Support » Fixing WordPress » Malware in the Plugins directory

  • [ Moderator note: moved to Fixing WordPress. ]

    After installing a plugin recently (ShareThis) from the WordPress plugins directory, I decided that it wasn’t what I expected so I deactivated and then uninstalled it. Guess what? Not only is there still a “ShareThis” tracker running in the background on my site, but the elements are still on my page. This plugin is MALWARE at this point. Why is it still in the directory? Better yet, does anyone have any idea how I can actually get rid of it? I contacted the developer through the support forum to no avail (surprise!).

Viewing 5 replies - 1 through 5 (of 5 total)
  • Agreed. ShareThis and the Simple Share Buttons Adder (PRO) all do the same thing. No reply from developers. Why is this allowed?

    Moderator Jan Dembowski

    (@jdembowski)

    Forum Moderator and Brute Squad

    Sorry, but that’s not malware.

    *Drinks coffee and moves topic*

    Those plugins are software as a service. That means the plugins are an interfaces to those other companies servers. That’s allowed and the code for the plugin is 100% GPL compatible.

    The code on their servers may not be but again, that’s allowed as software as a service.

    I’m not being glib here: if you don’t like their service then do not use their plugin.

    I decided that it wasn’t what I expected so I deactivated and then uninstalled it. Guess what? Not only is there still a “ShareThis” tracker running in the background on my site, but the elements are still on my page.

    If you are not getting help from the plugin author then the Fixing WordPress (this forum) is the place to ask for help.

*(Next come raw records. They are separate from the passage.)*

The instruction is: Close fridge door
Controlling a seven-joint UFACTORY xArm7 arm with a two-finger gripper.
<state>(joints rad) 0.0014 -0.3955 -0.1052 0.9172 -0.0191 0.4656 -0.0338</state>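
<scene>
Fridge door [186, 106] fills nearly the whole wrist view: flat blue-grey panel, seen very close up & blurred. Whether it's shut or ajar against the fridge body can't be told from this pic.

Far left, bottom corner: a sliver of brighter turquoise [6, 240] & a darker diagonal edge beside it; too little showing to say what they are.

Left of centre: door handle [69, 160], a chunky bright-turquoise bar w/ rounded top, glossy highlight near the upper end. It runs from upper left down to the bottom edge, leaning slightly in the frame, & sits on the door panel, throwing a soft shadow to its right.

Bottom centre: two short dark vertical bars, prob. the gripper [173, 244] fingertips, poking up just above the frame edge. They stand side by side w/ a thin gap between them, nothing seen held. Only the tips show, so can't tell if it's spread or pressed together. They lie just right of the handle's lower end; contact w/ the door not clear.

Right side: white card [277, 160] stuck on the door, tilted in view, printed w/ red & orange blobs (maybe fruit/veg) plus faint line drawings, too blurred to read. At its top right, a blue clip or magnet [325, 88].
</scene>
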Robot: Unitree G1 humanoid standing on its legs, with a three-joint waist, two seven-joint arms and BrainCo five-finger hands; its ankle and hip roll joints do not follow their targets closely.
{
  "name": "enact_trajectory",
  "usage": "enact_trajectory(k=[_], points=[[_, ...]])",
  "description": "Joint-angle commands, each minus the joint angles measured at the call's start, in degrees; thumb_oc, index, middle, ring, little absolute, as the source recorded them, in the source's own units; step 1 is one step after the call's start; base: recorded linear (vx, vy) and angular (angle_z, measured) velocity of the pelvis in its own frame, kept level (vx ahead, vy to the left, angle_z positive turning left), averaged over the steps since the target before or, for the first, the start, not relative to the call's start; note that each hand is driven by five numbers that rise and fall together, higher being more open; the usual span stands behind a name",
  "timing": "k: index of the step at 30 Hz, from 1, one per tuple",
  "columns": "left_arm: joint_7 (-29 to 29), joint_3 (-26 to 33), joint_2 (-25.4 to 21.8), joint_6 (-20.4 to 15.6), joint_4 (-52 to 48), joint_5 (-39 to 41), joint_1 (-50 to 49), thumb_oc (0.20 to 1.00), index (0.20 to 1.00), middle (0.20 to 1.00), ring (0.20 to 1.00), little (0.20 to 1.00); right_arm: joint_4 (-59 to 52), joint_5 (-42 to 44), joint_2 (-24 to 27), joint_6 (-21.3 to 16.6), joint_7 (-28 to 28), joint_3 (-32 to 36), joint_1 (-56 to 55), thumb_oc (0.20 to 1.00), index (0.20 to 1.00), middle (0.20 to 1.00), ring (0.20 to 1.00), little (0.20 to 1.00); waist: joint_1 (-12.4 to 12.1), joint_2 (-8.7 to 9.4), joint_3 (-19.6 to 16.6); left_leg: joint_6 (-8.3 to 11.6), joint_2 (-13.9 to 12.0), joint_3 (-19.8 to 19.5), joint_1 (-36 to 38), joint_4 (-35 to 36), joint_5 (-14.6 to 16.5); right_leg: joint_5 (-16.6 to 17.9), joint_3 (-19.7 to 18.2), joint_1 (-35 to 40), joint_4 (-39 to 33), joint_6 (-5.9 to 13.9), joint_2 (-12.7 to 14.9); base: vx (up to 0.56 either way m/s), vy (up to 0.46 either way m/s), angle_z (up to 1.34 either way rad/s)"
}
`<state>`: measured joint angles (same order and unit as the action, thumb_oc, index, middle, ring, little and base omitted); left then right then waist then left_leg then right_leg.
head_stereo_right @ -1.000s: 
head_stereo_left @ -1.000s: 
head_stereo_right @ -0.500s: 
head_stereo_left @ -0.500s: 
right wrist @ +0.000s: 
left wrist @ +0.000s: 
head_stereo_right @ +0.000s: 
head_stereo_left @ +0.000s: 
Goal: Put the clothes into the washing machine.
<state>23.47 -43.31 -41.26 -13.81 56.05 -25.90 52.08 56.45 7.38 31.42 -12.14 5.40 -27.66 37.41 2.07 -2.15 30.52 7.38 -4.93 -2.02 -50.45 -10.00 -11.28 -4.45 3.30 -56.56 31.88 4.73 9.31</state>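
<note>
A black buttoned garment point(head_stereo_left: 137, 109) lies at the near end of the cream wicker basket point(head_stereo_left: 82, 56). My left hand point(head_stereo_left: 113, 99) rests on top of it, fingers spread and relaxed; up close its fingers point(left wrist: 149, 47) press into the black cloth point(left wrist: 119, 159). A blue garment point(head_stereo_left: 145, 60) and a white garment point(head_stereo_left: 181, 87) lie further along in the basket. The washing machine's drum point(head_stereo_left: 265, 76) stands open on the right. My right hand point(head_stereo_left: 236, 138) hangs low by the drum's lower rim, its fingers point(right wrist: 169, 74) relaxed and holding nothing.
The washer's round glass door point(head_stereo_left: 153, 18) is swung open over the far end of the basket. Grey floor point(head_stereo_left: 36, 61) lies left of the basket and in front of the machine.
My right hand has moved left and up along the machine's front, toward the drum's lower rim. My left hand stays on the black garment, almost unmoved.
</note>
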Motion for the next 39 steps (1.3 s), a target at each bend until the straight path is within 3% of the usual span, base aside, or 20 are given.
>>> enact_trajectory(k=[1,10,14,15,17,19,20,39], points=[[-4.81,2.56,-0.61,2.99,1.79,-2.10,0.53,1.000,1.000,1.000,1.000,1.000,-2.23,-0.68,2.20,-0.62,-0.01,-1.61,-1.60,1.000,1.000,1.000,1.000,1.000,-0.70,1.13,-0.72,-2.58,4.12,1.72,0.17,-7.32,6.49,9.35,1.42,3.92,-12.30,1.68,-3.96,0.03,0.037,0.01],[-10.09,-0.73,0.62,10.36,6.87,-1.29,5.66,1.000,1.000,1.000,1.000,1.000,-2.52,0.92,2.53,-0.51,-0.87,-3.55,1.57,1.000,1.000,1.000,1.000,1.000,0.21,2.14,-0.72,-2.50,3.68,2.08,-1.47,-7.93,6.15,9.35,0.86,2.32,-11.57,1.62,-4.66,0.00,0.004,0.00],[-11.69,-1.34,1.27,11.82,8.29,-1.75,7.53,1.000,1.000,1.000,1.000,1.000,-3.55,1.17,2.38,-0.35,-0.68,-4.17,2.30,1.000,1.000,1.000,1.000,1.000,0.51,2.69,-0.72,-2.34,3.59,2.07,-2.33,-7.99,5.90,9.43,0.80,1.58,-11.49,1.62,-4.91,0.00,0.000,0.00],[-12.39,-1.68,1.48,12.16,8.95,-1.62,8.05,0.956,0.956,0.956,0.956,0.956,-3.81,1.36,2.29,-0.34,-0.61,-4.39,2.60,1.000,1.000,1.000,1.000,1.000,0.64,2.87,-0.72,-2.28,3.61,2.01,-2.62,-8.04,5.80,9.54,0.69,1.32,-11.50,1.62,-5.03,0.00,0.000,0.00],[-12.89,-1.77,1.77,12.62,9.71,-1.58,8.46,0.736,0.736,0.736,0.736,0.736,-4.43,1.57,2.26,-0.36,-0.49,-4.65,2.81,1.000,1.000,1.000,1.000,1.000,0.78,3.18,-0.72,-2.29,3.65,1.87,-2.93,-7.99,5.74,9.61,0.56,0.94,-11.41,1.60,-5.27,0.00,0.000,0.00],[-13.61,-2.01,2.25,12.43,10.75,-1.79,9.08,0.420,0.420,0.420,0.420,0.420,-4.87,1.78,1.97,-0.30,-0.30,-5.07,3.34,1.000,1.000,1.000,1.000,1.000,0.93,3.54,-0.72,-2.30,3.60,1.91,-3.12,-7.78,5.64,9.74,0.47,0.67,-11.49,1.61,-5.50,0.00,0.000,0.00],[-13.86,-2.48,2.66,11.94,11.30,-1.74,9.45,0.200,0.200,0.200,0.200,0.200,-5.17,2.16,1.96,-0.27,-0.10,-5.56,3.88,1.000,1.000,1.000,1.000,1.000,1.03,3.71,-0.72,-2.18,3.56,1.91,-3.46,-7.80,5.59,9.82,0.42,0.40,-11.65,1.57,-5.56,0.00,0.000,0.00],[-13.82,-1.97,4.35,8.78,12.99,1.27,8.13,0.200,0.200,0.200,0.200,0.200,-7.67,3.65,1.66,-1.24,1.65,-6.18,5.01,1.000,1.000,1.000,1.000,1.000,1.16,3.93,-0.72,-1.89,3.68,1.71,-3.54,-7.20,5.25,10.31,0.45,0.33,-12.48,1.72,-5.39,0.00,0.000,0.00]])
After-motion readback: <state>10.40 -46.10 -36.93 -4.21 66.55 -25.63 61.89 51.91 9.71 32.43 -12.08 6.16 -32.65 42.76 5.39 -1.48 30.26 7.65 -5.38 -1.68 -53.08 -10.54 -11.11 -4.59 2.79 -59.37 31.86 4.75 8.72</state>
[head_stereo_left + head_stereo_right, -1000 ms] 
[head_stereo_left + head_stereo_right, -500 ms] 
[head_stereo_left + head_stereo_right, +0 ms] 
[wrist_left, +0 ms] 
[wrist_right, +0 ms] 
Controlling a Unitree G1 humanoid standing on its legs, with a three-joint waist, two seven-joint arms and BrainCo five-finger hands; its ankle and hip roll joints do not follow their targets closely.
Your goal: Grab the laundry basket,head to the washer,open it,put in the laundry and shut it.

    What is the URL of your site?

    Hi Jan,
    Appreciate your reply, the site is here. Also I’m sorry, but it is very definitely spyware, which falls under the general umbrella of malware, doesn’t it? This is what the American dictionary says of spyware:

    spyware (spīˈwârˌ)►
    n. Software that secretly gathers information about a person or organization. (Check!)
    n. Any malicious software that is designed to take partial or full control of a computer’s operation without the knowledge of its user. (Check! — in that it can’t be removed or stopped)

    I think I may not have been quite clear. The ShareThis plugin installed non-removable VISUAL elements on my page and in my code — see screenshots below. When I say non-removable I mean they persist after so-called uninstall, and that is definitely NOT okay. This is doubly true in this case, where it was not disclosed that elements and code would be permanent even after “uninstall” — that’s ridiculous.

    I’m trying to make someone higher up aware of this thing because there’s no way this should be allowed in the official WP plugins directory. I could understand if it were a plugin I had downloaded from a third-party website, but I got this right here on WP.org and that is so wrong.

    Visual elements still on page
    Code still in page source
    Active tracker
    Plugin not installed

    • This reply was modified 3 years, 9 months ago by singer74.
    • This reply was modified 3 years, 9 months ago by t-p.
    Moderator Jan Dembowski

    (@jdembowski)

    Forum Moderator and Brute Squad

    I’m trying to make someone higher up aware of this thing because there’s no way this should be allowed in the official WP plugins directory.

    Feel free to contact the Plugins team via plugins@wordpress.org if you like. Please don’t be disappointed if they explain Software as a service again.

    Moderator Samuel Wood (Otto)

    (@otto42)

    WordPress.org Admin

    When I say non-removable I mean they persist after so-called uninstall, and that is definitely NOT okay.

    That would be correct, if it was true. It’s not. Removing the plugin removes the code for it as well. Checked. Tested.

    Now, you may have some aggressive caching happening on your site. Not uncommon for full-page HTML caching to exist. With aggressive caching, when you change the content of your site, you need to clear the cache to see changes occur. That’s the most likely explanation.

Viewing 5 replies - 1 through 5 (of 5 total)
  • The topic ‘Malware in the Plugins directory’ is closed to new replies.